Why should your catholic confirmation get between you and your mother? why should your relationship be threatened??
I have a more pertinent question: Why are you so concerned about your mother’s response in this matter???
My recommendation is to work on this last question.
a heretic is one who once having been Catholic, and with full knowledge of the teachings of the faith, obstinately denies their truth and refuses to recant. by your own testimony your mother lacks the knowledge required to make a formal act of heresy so you cannot say you are “living in the midst of heresy”. Your mother made her choice for her own reasons, probably ones that seemed good especially for her family life. Therefore to label her or anyone else in your family as a heretic is neither accurate, nor honoring the 4th commandment.
“Mother, I thank you for having me baptized Catholic, and for raising me in the Christian faith. I have found it time in my life to complete what you started so I will be returning to the Catholic Church at Easter, I hope you will be happy for me.” end of conversation on the topic
You don’t have to admonish your mother, particularly not this soon in the game. But there is nothing wrong with a simple, loving invitation to join you at Mass. Also, there is nothing wrong with a dialogue on the topic. But calm, respectful dialogue can be very hard to do with family, especially when you are probably very enthusiastic right now (which is wonderful, but can make it hard to know when to back off), and they might be feeling judged/disappointed/emotional… I would encourage you not to try to convince her of anything, but sometime in the future ask her about her own faith journey. You don’t have to answer her every misconception, but rather just seek to understand where she was coming from when she left the faith. In a sense, you might be able to share solidarity with her - both of you have the experience of choosing a different faith than the one in which you were raised. If you show genuine interest in her experience, she may do the same for you, and allow you to say, “it’s interesting that you experienced ___ Mom, because my experience was different in this way: ___.” These are the types of conversations you have down the road though. Don’t rush yourself to deal with that, or you’ll come off as sophomoric (at best), naive, and arrogant. For now, focus on your own education and holiness, and work on showing your family the love of Christ simply by being a better person.
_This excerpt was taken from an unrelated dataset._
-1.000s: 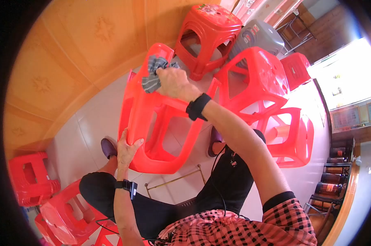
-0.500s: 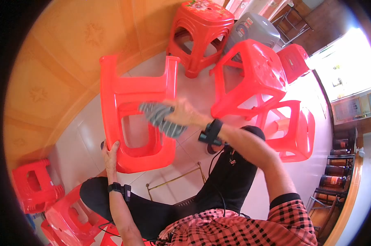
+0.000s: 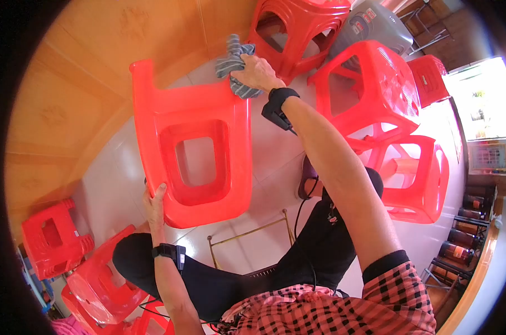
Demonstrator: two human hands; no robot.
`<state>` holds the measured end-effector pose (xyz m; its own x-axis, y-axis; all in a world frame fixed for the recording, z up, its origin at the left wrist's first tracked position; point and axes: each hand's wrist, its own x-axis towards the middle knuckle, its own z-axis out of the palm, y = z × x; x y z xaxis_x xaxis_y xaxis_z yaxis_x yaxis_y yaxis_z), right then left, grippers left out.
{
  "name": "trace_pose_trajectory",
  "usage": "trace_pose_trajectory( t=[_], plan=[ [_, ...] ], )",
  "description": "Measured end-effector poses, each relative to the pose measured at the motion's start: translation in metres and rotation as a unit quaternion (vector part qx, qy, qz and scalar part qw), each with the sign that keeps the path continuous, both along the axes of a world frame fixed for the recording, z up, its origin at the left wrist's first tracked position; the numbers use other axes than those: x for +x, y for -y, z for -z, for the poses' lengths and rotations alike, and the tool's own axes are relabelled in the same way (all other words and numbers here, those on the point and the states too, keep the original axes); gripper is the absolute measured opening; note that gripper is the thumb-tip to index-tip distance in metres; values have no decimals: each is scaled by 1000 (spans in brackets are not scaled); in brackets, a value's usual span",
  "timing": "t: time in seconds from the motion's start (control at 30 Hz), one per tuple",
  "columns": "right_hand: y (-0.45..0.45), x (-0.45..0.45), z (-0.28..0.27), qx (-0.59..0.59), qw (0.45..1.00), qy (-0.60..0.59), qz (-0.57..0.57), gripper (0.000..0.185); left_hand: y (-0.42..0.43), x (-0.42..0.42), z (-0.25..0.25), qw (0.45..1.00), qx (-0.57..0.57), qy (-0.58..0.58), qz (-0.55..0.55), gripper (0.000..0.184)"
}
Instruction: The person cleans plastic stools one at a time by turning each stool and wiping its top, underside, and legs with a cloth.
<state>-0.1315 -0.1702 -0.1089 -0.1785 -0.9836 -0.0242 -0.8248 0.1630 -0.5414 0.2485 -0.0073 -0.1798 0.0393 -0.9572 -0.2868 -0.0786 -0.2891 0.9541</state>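
A red plastic stool [image 3: 208,215] is held tipped in front of me, its legs pointing toward the wooden panels. My left hand [image 3: 154,206] grips the stool's lower left edge, with the thumb on the near side. My right hand [image 3: 256,72] is closed on a grey striped cloth [image 3: 236,62], which lies against the end of the stool's upper right leg. Part of the cloth hangs down over that leg.
Red stools stand at the top [image 3: 300,28] and right [image 3: 376,89], beside a grey stool [image 3: 376,28]. More red stools [image 3: 52,240] are stacked at lower left. A thin metal frame [image 3: 250,231] is on the floor between my legs. Orange wooden panels [image 3: 96,72] rise at upper left.
The held stool has turned, so its openings face me more. My right hand went from the stool's leg to its middle, then up to the upper right leg with the cloth.
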Motion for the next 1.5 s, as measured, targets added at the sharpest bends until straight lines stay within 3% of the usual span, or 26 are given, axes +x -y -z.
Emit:
trace_pose_trajectory(
  t=[0.2, 0.27, 0.37, 0.57, 0.7, 0.8, 0.87, 0.97, 1.03, 1.07, 1.2, 1.3, 1.4, 1.43, 1.47, 1.5],
  plan=[
    [-19, 5, 0, -10, 999, -13, -27, 45, 3, -2, 4, 1000, -18, -20, -2, 58],
    [-42, 13, 9, -31, 999, 5, -38, 40, 5, -2, 1, 1000, -3, 13, -19, 49],
    [-78, 25, 10, -28, 997, 66, -26, 37, 6, -2, 3, 999, -23, 22, -7, 52],
    [-111, 18, 11, -1, 997, 75, -30, 35, 10, -8, -5, 998, -33, 58, 6, 58],
    [-131, 13, 11, -24, 999, 37, -2, 36, 11, -15, -11, 997, -44, 49, 28, 57],
    [-127, -3, 25, -51, 996, 72, -11, 30, 9, -17, -15, 997, -57, 33, 45, 55],
    [-98, -34, 50, 4, 957, 275, 88, 30, 9, -17, -12, 995, -65, 57, 47, 52],
    [-99, -34, -47, -114, 808, 552, 170, 25, 9, -15, -5, 998, -62, -10, 29, 49],
    [-75, -50, -63, -301, 803, 492, 152, 25, 11, -12, 1, 997, -65, -10, 27, 49],
    [-57, -63, -69, -338, 781, 501, 161, 25, 11, -10, 4, 997, -67, -11, 26, 48],
    [-20, -91, -92, -354, 802, 399, 268, 31, 15, -9, 4, 997, -70, 2, 22, 48],
    [-23, -86, -72, -294, 822, 429, 230, 31, 13, -10, -5, 998, -53, 4, 15, 50],
    [-19, -71, -7, -93, 949, 265, 142, 42, 10, -13, -8, 999, -41, 27, 8, 51],
    [-25, -54, 2, -23, 969, 210, 131, 50, 10, -12, -5, 999, -39, 4, -3, 51],
    [-25, -39, 10, -20, 968, 215, 129, 50, 10, -11, -3, 999, -37, -19, -14, 51],
    [-24, -26, 20, -28, 987, 130, 91, 54, 10, -12, -6, 999, -34, -13, -16, 51]
  ],
)
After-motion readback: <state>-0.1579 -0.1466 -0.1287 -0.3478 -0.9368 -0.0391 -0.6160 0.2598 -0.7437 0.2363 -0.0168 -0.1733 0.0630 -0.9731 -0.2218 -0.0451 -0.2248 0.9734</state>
First, foremost, and most importantly, welcome home!
Second, do not admonish your mother! We are called to share the truth in the same manner of faith, hope, and charity that you were raised in! As if that weren’t enough, we need to consider the commandment that we should honour our father and mother.
Third, you will never, not once, convert someone by arguing them into the church. You can give them information, but TRUE conversion is a work of the Holy Spirit. I urge you to look at your duty of evangelization more as a pastoral planting of seeds than a “conversion opportunity”. Discuss things you’ve found with your mom in a matter of fact and non-confrontational way. Demonstrate to her how your newfound faith in the church and ALL her teachings has lead you to peace and charity.
Finally, the best tool in an evangelists’ toolkit is the mass. Repeatedly invite her to mass (of course, you should instruct her that out of respect for your beliefs she should refrain from receiving communion unless she attends confession first).
There is hope. My mom, who was an atheist during my dad’s divorce, became a non-denominational after dad and I became catholic… I’ve taken her to several masses and she’s gradually moved up to more and more “liturgical” forms of worship. The other day she told me that she watched Catholic mass on TV and that it was very interesting and worth watching again! Hopefully one day she will make the jump and become catholic. Her conversion is a process, as will be the conversion of anyone who you bring to the church!